Cloud computing sales platform targets water resilience
US-based tech giant Salesforce is addressing its impact and dependence on freshwater with its first water programme, which focuses on managing risk and driving sustainable water use across three interconnected pillars of the company's operations: resilient data centres; a resilient power supply; and resilient watersheds.

What is Salesforce, and why should it care about water?
Salesforce, a company supplying customer-relationship management (CRM) software, has introduced a water programme into its existing Nature Positive Strategy. While this may not seem like huge news, a closer look at Salesforce’s business model reveals the impact this could have on water in the areas the company operates.
Around the world, more than 150,000 businesses use Salesforce software. This equates to roughly 1.3 billion transactions per day. All taking place in the Cloud. Every one of those transactions takes place in data centres.
According to a report on the Analytics Insight website, each of the company’s key components has its own cloud: Sales; Marketing; Service and support; Commerce; and Analytics.
As well as transactions and storage, the company also offers AI-driven assistance in the form of predictions and lead-scoring, among other things.
With the eyes of the world on the water used for data centre cooling, and for the power generation needed to keep the servers working, it is easy to see why Salesforce might want to assess its impact and dependence on water. In doing so, it follows a path that tech giants like Apple, Microsoft and Google have been travelling over the last few years.

What has Salesforce said about water use?
Although this marks the company’s first water programme, the company has previously addressed water usage. In 2015, San Francisco became the first city in the US to require large new buildings to install and run water reuse systems to capture dirty water from pipes and rainwater to be used for flushing and irrigation. Salesforce has often been cited for its efforts to install a reuse system that saves 30,000 gallons of freshwater a day, equalling 7.8 million gallons in a year.
Salesforce’s journey to becoming more water resilient began with a ‘materiality assessment’, which highlighted water as the company’s biggest nature-related challenge, both today and for the foreseeable future. Managing risks associated with water use and dependence, the company states in its Nature Positive Strategy, will be critical to the company’s long-term viability.
What will its water programme achieve?
In creating the strategy, Salesforce has recognised that water is critical to the company’s future, both in terms of resource and brand perception. The company recognises that its data centres can have a negative impact on local freshwater supplies and that reduced availability will harm financial performance.

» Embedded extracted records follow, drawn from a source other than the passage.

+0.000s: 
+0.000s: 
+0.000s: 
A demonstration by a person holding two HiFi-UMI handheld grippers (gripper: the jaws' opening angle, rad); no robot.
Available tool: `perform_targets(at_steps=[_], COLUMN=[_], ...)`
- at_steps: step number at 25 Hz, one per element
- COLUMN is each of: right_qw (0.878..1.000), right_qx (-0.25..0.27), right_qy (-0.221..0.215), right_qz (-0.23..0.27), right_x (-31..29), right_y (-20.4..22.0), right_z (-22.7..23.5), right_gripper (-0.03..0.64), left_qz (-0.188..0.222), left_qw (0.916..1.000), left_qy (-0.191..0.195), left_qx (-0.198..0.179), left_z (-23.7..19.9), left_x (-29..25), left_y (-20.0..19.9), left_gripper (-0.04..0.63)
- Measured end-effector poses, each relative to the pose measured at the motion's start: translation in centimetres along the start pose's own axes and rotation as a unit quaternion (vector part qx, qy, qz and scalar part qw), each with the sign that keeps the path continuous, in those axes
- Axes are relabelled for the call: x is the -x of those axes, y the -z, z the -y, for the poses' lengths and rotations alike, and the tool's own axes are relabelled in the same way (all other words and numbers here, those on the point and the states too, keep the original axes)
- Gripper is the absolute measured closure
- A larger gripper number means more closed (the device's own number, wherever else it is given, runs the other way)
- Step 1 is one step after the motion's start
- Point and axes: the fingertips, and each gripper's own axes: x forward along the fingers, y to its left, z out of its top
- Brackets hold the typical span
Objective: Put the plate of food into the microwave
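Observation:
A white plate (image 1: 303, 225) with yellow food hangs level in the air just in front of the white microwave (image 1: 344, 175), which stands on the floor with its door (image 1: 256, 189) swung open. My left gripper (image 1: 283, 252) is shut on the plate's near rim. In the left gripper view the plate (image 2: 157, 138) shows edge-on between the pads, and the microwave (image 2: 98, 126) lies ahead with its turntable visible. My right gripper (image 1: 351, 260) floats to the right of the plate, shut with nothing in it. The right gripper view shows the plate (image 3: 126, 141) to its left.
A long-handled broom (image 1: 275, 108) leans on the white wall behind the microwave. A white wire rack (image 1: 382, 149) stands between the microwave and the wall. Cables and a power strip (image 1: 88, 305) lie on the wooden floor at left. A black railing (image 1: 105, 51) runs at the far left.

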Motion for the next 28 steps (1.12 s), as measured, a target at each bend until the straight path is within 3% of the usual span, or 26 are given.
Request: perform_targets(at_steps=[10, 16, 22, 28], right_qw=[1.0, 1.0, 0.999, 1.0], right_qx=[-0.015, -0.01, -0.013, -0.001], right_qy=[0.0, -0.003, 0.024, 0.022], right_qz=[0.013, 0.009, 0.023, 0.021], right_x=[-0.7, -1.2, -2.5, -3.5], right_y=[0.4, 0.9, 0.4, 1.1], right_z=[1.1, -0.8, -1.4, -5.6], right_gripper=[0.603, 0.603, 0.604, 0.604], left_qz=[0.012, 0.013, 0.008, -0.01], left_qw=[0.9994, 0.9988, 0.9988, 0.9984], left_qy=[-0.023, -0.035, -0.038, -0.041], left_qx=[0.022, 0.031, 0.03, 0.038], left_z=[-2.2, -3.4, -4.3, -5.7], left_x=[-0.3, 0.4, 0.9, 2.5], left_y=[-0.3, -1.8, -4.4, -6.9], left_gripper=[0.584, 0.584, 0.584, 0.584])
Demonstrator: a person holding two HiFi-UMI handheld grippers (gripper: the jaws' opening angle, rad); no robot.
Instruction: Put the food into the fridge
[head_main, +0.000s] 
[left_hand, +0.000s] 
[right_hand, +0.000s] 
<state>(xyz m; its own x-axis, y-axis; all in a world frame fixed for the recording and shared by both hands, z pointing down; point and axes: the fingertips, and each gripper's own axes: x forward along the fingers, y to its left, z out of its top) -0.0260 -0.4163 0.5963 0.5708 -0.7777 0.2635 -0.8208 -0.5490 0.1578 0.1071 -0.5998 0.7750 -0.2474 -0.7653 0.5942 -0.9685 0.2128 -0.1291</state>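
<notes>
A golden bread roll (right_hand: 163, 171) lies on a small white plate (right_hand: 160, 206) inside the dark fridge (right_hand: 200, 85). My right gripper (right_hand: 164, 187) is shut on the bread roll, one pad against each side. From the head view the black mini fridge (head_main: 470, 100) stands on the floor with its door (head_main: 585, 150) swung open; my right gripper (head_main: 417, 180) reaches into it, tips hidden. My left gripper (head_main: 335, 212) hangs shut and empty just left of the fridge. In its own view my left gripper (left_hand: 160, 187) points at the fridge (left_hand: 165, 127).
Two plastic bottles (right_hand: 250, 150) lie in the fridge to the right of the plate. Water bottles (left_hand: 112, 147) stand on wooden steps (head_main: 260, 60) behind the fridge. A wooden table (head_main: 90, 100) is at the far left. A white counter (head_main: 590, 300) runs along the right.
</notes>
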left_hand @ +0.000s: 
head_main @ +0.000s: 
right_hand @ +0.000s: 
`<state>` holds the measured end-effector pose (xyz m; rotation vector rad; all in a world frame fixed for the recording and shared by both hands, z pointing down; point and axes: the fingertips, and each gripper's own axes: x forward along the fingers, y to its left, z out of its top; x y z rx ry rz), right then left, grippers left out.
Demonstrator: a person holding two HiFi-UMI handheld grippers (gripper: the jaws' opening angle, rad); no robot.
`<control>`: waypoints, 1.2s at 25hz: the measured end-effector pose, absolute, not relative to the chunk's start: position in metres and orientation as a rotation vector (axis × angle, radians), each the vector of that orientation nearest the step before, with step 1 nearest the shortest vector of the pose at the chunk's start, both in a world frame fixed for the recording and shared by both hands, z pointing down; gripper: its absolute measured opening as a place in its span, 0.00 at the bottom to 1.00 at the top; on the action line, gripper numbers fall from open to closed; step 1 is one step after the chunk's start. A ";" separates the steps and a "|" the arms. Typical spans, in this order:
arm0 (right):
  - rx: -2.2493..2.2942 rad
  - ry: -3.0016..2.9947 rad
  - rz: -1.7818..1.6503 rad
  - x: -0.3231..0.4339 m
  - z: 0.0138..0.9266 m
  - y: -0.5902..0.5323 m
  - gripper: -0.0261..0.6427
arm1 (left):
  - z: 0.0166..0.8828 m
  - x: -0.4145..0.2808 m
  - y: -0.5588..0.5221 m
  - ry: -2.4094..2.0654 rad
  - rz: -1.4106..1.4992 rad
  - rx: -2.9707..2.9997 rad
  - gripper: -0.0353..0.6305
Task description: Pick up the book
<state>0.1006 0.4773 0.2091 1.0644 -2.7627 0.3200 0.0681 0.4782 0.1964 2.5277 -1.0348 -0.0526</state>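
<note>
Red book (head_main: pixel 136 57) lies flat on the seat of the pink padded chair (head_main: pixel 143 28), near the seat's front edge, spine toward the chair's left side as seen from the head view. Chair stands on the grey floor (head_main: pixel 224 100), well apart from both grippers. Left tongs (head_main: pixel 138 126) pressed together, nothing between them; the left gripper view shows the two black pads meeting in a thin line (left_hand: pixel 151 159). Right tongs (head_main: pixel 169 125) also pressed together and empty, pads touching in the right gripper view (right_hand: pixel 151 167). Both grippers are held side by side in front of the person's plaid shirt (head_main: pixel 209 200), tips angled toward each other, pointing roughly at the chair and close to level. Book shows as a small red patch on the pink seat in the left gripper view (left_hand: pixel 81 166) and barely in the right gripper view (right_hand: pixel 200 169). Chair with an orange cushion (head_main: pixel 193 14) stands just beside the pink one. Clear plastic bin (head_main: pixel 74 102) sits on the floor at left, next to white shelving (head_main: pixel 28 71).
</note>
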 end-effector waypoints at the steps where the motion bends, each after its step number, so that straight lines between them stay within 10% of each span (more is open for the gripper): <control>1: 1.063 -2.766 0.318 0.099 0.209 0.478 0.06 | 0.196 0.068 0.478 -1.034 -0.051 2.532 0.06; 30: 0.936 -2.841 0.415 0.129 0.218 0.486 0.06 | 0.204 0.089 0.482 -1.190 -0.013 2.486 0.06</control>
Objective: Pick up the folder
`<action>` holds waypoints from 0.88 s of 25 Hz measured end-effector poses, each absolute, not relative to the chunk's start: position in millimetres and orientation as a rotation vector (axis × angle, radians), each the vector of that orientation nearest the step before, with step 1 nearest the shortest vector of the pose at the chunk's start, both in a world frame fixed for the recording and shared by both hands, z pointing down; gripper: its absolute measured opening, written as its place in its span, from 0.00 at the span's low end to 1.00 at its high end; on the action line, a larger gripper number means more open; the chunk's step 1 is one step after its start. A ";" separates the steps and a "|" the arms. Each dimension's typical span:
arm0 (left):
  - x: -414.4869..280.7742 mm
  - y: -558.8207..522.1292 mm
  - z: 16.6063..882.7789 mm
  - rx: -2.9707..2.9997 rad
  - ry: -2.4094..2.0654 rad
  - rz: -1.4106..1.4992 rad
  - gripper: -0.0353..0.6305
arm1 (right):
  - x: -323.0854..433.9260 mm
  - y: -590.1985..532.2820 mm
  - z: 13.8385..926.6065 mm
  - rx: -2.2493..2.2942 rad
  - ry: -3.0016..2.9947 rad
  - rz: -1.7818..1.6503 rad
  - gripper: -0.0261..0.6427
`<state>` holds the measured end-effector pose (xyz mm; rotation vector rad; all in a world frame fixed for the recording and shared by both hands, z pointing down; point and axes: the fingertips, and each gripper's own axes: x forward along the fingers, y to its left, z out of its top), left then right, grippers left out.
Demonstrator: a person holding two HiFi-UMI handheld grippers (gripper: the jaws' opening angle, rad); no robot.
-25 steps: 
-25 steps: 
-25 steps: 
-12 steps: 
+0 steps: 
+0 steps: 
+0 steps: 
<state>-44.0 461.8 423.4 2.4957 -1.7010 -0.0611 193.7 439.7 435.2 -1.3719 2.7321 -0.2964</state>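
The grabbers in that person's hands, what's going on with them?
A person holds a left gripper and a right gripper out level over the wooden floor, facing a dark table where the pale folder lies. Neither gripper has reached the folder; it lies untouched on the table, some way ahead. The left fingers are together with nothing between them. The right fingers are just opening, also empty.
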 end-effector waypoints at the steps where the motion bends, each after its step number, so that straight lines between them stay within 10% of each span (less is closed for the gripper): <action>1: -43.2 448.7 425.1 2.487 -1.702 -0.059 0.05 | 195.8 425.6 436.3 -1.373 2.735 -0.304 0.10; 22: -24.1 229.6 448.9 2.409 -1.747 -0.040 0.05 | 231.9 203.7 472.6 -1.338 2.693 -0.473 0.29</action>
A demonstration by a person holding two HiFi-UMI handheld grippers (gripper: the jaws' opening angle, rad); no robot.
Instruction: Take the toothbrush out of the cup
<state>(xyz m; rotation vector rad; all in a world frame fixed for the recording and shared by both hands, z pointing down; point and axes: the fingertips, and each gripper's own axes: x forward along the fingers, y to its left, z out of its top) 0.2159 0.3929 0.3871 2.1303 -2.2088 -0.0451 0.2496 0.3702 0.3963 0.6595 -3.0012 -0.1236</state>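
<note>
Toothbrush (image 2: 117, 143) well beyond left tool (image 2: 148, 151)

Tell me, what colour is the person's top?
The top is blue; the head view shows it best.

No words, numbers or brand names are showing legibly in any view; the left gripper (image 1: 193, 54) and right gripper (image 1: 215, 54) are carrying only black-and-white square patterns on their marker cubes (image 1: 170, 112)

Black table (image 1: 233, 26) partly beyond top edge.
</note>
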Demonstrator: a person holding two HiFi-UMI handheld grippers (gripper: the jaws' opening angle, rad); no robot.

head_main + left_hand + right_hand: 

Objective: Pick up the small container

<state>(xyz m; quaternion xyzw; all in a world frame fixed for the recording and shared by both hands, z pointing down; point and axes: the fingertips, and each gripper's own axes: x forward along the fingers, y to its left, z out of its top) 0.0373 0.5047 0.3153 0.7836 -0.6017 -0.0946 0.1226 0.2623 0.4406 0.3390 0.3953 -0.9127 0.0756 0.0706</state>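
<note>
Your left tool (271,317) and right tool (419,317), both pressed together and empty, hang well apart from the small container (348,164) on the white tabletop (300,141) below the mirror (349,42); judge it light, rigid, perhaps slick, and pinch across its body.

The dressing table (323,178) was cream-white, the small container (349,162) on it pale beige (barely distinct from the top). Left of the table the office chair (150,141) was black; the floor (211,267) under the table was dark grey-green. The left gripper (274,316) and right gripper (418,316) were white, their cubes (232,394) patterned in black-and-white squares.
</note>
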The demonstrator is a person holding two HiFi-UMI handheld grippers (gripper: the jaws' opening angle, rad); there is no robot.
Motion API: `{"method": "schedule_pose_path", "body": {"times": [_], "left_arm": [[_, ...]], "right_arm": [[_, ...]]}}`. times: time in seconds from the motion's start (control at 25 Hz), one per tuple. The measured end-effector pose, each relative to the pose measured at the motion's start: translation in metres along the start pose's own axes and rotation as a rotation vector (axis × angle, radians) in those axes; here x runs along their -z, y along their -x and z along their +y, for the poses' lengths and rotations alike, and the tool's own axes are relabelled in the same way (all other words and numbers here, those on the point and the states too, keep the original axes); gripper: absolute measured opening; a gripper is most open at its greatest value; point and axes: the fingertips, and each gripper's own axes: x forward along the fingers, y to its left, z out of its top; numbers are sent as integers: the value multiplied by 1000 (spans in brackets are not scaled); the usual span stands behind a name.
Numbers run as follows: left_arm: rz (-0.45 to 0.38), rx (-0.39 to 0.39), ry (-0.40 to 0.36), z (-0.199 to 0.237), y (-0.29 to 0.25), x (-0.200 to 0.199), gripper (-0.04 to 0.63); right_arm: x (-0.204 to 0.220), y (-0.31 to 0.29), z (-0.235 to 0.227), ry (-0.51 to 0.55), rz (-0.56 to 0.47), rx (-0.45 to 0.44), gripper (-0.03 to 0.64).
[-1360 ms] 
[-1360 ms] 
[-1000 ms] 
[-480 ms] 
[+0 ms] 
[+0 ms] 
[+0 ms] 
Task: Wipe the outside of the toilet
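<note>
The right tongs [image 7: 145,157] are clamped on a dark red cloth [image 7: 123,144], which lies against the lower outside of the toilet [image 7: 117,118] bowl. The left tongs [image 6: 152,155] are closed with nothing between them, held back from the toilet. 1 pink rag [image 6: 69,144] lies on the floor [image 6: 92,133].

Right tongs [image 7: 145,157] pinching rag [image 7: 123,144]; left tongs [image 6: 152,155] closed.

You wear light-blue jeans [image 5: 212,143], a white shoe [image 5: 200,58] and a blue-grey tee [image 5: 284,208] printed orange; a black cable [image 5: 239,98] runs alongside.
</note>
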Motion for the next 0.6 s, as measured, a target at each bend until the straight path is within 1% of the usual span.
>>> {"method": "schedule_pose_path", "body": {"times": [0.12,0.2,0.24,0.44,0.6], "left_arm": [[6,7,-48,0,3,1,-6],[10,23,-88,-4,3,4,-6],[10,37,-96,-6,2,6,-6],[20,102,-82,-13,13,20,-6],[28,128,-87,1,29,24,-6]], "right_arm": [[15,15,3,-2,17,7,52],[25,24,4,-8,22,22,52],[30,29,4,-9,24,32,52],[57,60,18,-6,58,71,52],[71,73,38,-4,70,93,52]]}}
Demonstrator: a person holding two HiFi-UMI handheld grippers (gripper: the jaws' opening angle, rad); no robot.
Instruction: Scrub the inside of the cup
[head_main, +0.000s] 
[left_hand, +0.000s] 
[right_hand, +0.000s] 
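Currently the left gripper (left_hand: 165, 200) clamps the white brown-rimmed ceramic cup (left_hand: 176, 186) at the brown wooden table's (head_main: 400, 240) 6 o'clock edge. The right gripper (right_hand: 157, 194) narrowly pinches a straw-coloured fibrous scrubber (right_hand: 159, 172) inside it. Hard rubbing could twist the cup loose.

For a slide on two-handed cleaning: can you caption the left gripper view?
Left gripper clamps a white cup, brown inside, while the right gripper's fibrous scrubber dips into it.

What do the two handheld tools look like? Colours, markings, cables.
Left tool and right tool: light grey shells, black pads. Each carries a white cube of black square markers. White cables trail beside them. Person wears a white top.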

Other considerations include the cost of treating water and potential disruptions to core office operations.
Risk is being assessed against three core, interconnected pillars that underpin the company’s overall performance:
Resilient data centres: Establishing sustainable water withdrawal and discharge expectations for priority first- and third-party data centres, and engaging cloud partners to improve transparency and performance. The company has acknowledged that its biggest water use and its major risks are associated with sites and activities it does not directly control, and that gathering consistent and reliable data from these sites will be difficult. As such, the company’s water resilience plans depend to a large extent on third parties.
Resilient power supply: Addressing the water intensity of electricity generation by advancing clean energy procurement and grid decarbonisation in priority regions. One of the biggest challenges for this pillar is that power generation for third-party data centres is hard to influence directly, and a high degree of collaboration is required.
Resilient watersheds: Investing in nature-based solutions, such as reforestation and groundwater recharge, to improve water availability and quality in the ecosystems surrounding the company’s priority offices and data centres. As such, in its water strategy, the company has committed to building upon its existing 100 million tree commitment, in a bid to increase groundwater recharge, reduce runoff, and improve water quality at those priority locations.
How does Salesforce identify water risk?
Given the challenges mentioned above, Salesforce has taken a two-step approach to identifying water risks in its business. First, it uses indicators from the World Resources Institute (WRI) to evaluate water risk at its key operational sites, including its own offices, but also at first-party data centres, where space is leased, and in the regions where its third-party data centres are located.
It then prioritises locations for water stewardship programmes by integrating this risk with its own data, which includes operational timelines, employee headcount at each site, and water and energy use.
When risk is identified, the company identifies opportunities in that watershed. For example, the company recently shared examples on its LinkedIn page, including one in Brazil, where it is working with Conservation International’s Conservador das Águas project, helping to restore springs and riparian zones, increase native vegetation, and create ecological corridors that improve water quality and strengthen watershed resilience in the Jaguari River Basin, which is a vital water source for nearly nine million people in São Paulo state.